Word for word, restate the lines from the start of the data down to the line with "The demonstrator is", both included.

-- Opening Marker --

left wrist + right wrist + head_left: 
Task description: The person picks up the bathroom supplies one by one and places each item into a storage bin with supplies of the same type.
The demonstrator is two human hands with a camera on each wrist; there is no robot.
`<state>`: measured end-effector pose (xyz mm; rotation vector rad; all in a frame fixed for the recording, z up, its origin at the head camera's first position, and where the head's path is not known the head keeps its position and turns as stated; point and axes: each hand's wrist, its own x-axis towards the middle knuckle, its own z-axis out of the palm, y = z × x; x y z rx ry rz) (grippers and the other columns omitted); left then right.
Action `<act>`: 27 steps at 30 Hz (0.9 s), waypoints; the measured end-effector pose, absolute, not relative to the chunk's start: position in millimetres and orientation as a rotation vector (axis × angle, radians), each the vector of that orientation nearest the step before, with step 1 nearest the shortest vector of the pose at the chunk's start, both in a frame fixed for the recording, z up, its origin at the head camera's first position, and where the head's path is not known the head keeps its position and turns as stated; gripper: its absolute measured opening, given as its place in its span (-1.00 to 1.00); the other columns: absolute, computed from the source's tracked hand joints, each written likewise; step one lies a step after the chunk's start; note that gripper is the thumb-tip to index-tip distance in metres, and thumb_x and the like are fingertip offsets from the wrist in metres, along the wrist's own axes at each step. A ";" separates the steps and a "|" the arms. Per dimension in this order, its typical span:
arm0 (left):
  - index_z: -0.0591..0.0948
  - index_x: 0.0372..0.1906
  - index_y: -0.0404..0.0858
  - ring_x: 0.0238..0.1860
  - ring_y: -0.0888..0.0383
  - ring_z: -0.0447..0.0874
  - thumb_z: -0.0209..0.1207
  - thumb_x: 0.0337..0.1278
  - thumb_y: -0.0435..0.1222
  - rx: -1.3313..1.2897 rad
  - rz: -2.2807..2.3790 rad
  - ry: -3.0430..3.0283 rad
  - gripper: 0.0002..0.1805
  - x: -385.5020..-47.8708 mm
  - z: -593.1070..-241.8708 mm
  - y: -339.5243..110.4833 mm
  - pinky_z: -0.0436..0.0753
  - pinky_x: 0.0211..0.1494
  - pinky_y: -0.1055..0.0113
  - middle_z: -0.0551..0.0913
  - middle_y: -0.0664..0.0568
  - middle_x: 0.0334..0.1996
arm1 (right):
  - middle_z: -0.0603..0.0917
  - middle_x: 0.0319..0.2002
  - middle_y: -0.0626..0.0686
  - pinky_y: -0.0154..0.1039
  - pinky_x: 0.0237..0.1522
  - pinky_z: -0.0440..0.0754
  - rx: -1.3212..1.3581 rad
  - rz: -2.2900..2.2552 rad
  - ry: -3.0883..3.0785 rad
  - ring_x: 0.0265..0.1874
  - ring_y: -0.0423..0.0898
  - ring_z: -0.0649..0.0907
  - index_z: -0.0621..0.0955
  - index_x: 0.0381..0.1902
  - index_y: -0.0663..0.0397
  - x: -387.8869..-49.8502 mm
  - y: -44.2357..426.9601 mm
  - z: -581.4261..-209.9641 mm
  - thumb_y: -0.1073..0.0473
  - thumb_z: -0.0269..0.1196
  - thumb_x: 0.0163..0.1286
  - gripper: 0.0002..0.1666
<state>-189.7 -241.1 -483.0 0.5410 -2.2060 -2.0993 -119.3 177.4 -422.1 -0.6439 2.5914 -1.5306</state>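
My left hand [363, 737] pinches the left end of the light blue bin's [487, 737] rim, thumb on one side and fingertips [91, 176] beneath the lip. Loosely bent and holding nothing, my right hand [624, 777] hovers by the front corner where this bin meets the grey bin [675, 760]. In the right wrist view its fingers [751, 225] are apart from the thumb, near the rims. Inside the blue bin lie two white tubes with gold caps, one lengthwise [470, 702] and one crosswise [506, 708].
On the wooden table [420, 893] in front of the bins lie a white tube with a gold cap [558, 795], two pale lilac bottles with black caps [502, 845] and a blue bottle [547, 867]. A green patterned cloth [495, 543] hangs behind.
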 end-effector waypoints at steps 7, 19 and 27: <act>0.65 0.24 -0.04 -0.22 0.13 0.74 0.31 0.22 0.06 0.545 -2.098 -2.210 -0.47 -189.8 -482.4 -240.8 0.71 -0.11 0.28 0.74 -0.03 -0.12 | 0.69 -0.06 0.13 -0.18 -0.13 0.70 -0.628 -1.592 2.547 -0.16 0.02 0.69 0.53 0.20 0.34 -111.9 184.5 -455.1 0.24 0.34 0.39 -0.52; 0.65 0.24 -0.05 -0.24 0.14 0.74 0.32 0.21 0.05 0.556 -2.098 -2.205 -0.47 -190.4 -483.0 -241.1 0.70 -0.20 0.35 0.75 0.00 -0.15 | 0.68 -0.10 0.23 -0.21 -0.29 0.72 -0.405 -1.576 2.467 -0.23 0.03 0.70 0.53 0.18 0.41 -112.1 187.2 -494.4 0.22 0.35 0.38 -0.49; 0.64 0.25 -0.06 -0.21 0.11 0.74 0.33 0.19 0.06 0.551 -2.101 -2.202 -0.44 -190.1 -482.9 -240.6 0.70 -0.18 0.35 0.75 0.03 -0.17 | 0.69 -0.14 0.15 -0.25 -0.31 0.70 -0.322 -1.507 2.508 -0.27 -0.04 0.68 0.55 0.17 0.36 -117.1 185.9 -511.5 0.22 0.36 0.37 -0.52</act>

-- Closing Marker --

**Task answer:**
left wrist + right wrist + head_left: 
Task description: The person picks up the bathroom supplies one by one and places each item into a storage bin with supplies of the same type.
The demonstrator is two human hands with a camera on each wrist; there is no robot.

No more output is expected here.